Collecting and analyzing transactional data will give organizations more insight into their customers' preferences. It can be used to better inform the creation of products and services, and allow organizations to remedy emerging problems more quickly.
"The use of big data will become a key basis of competition and growth for individual firms," the report concluded. "The use of big data will underpin new waves of productivity growth and consumer surplus."
Of course, Teradata, IBM and Oracle, among many others, have been offering terabyte scale data warehouses for more than a decade. These days, however, data tends to be collected and stored in a wider variety of formats and can be processed in parallel across multiple servers, which would be a necessity given the amounts of information being analyzed. In addition to exhaustively maintained transactional data from databases and carefully culled data residing in data warehouses, organizations also are reaping untold amounts of log data from servers and forms of machine generated data, customer comments from internal and external social networks and other sources of loose, unstructured data.

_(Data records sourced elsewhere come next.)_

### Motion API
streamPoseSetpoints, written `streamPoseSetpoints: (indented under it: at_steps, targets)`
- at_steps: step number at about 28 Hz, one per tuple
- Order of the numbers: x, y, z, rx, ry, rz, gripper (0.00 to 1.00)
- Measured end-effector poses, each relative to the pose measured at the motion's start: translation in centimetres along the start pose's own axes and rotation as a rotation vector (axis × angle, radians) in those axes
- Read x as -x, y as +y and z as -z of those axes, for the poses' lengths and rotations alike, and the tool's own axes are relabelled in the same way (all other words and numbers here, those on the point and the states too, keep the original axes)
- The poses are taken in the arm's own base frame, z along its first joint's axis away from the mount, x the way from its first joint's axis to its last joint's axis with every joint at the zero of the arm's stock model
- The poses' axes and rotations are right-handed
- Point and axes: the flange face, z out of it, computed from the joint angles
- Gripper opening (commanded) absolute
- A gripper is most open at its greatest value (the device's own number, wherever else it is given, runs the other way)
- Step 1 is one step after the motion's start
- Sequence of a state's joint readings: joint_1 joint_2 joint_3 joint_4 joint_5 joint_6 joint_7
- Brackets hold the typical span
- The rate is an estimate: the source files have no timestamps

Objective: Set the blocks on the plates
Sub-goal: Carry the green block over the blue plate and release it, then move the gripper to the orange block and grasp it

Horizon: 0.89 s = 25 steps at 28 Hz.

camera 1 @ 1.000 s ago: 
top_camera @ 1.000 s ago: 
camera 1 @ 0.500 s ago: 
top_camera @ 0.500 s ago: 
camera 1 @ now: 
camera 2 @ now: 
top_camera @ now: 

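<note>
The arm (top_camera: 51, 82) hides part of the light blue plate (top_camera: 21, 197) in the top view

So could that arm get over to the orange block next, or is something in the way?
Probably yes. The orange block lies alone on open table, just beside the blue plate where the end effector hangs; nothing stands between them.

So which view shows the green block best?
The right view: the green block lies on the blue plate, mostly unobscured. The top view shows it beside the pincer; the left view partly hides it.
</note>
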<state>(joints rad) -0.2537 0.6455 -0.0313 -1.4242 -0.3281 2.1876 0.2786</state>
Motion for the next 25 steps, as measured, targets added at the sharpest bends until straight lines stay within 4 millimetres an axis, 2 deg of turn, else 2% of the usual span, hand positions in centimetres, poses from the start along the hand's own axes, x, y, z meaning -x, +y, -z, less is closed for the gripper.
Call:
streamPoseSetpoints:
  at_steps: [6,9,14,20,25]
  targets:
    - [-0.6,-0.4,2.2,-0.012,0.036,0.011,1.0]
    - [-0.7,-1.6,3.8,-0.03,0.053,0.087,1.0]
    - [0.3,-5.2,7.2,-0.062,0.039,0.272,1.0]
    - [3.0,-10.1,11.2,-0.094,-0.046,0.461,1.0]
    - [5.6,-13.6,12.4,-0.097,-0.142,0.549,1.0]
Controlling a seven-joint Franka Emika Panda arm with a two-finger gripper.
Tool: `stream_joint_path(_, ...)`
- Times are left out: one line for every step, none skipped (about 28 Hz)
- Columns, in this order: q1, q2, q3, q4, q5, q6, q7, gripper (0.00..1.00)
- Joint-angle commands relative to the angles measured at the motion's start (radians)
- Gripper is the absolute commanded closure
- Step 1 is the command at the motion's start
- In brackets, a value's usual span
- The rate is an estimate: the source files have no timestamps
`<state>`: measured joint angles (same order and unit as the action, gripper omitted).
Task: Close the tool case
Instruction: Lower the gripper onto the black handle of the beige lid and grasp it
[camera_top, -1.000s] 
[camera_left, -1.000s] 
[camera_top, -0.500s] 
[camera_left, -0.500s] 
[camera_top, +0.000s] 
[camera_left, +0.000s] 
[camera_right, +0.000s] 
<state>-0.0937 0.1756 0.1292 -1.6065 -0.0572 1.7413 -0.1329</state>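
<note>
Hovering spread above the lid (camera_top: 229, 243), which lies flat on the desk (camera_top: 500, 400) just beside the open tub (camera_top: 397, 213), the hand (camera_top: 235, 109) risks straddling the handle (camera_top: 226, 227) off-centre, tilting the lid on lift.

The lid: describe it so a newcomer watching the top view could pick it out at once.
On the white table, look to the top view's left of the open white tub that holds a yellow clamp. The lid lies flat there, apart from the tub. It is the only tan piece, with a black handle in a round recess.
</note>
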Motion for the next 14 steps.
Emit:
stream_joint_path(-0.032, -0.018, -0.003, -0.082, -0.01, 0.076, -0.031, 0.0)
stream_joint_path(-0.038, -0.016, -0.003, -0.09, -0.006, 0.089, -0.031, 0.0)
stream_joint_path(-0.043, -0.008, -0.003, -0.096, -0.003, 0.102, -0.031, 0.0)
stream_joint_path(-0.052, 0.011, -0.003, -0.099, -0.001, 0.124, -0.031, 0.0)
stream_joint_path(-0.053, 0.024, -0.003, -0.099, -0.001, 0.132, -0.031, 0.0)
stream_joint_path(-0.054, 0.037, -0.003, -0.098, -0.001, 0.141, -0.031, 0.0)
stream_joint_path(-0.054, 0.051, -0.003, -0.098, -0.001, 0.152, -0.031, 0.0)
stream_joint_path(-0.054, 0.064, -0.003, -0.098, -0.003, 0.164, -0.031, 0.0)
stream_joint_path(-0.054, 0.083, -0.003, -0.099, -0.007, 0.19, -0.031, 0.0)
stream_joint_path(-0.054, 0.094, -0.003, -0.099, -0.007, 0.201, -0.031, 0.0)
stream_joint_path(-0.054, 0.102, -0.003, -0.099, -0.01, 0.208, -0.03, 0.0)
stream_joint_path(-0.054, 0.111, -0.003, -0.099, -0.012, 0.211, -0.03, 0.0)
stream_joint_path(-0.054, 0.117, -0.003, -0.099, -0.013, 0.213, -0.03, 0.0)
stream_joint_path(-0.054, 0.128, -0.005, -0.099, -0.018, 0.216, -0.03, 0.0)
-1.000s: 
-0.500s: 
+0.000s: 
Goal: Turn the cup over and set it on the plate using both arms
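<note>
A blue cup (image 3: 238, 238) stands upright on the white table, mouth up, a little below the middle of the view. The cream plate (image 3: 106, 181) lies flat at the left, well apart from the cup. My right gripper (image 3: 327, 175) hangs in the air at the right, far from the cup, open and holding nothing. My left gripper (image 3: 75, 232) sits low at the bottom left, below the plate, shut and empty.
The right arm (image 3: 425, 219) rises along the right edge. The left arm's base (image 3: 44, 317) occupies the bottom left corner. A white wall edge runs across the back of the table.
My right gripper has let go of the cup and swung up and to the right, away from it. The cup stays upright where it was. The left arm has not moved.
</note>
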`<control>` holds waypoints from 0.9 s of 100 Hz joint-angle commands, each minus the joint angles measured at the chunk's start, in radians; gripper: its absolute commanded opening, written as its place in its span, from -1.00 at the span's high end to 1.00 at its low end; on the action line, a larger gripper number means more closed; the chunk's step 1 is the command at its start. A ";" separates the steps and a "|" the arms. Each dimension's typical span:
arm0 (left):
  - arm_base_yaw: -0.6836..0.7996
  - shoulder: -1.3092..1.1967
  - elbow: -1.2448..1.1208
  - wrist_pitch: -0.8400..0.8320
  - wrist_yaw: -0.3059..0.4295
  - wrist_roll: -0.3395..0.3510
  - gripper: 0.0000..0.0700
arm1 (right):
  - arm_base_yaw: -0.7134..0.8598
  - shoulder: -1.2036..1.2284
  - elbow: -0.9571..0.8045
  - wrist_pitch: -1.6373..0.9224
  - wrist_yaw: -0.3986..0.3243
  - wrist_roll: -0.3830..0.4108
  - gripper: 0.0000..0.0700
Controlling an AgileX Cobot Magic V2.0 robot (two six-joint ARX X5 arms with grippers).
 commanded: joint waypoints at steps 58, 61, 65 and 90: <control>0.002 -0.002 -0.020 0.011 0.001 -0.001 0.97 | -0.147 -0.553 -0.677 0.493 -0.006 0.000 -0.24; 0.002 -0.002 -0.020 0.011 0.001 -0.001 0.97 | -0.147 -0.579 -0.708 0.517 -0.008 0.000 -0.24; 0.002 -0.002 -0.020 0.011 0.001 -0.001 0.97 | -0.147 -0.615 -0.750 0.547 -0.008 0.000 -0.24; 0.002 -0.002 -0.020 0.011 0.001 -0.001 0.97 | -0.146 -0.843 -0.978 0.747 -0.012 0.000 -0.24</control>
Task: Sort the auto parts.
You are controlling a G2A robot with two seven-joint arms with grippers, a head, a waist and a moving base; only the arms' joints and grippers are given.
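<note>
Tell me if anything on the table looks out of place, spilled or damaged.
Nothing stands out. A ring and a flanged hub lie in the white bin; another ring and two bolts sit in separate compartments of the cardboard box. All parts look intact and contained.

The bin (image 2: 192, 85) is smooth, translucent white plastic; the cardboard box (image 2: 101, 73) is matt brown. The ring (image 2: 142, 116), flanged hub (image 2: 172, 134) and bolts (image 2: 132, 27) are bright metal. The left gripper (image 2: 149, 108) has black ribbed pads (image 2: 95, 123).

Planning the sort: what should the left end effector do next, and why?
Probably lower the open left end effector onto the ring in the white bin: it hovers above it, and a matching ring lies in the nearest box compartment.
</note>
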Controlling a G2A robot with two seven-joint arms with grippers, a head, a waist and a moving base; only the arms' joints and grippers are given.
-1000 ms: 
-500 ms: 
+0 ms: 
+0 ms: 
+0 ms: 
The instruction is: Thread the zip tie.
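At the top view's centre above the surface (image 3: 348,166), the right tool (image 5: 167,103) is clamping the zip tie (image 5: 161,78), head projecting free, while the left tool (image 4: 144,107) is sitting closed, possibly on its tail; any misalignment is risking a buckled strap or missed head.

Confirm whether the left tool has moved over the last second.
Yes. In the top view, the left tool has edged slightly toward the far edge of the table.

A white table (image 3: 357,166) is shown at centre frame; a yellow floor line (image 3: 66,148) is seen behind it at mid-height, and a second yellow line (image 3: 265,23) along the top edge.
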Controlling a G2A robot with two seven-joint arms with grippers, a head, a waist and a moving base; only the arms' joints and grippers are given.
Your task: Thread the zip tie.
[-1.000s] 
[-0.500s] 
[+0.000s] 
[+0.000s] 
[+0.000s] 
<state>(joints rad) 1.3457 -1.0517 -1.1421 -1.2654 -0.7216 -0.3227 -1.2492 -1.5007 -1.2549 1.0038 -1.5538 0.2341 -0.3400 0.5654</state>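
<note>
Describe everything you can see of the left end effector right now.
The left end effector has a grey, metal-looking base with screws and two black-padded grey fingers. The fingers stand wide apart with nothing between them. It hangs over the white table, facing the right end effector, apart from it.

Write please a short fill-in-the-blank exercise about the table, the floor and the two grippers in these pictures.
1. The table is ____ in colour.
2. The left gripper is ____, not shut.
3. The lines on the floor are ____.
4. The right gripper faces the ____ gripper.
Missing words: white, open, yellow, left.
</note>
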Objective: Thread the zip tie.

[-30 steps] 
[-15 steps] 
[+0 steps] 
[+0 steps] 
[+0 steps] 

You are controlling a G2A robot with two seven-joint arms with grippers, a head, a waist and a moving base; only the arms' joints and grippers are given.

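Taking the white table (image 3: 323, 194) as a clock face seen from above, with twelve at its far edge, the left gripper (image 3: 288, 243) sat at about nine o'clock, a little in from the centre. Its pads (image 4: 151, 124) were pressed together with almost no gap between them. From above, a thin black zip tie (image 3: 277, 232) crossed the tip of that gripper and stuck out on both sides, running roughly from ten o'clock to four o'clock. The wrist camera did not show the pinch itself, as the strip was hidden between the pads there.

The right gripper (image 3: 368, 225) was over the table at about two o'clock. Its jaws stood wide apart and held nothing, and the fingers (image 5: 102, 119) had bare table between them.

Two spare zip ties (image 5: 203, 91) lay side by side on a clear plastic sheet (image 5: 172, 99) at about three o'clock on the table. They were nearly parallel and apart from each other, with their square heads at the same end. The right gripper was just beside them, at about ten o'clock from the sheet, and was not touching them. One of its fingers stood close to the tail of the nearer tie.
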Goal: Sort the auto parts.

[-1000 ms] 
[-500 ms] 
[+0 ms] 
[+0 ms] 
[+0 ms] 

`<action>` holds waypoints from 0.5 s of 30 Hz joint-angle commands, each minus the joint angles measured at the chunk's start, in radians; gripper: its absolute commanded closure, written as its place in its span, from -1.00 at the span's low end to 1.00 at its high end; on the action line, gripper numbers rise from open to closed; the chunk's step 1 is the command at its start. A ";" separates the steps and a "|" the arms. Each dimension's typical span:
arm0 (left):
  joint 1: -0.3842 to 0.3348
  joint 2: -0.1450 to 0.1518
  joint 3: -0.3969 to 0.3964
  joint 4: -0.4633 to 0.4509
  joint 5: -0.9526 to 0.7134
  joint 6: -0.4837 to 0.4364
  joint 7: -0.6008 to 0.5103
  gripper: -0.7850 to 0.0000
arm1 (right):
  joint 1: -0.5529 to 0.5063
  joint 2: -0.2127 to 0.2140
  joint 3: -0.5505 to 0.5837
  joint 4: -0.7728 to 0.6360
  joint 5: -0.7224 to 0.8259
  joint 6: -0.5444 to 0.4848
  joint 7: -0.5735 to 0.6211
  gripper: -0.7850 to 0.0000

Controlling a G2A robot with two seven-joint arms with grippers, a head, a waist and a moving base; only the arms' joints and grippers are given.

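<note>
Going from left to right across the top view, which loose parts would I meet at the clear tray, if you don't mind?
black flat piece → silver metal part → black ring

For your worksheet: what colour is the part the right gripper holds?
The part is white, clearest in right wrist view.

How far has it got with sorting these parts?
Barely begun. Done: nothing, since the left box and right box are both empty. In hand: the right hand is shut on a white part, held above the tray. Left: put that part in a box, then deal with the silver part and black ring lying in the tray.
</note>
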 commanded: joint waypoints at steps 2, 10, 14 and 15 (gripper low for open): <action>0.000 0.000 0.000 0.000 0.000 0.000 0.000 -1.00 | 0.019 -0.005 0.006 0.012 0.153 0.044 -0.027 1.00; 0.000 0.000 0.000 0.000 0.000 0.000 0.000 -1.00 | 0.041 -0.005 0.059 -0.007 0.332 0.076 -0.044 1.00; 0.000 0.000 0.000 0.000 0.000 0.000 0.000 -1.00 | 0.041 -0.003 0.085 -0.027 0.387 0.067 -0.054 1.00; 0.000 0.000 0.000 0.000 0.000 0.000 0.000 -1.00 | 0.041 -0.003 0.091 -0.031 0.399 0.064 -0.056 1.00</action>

"Traditional data systems simply don't handle big data very well, either because they can't handle the variety of data -- today's data is much less structured because it evolves very quickly, and because [such systems] just cannot scale at the rate it which they must ingest data," said Eric Baldeschwieler, chief technology officer of Hortonworks, a Yahoo spinoff company that offers a Hadoop distribution.
Such data is growing at an exponential rate, thanks to Moore's Law, pointed out Curt Monash, of Monash Research. Moore's Law states that the number of transistors that can be placed on a processor wafer doubles approximately every 18 months. Each new generation of processors is twice as powerful as its most recent predecessor. And, not surprisingly, the power of new servers also doubles every 18 months, which means their activities will generate correspondingly larger datasets as well.
The big data approach represents a major shift in how data is handled, said Jack Norris, vice president of marketing for MapR. Before, carefully culled data was piped through the network to a data warehouse, where it could be further examined. With increasing amounts of data, however, "the network becomes the bottleneck," he said. Distributed systems such as Hadoop allow the analysis to occur where the data resides.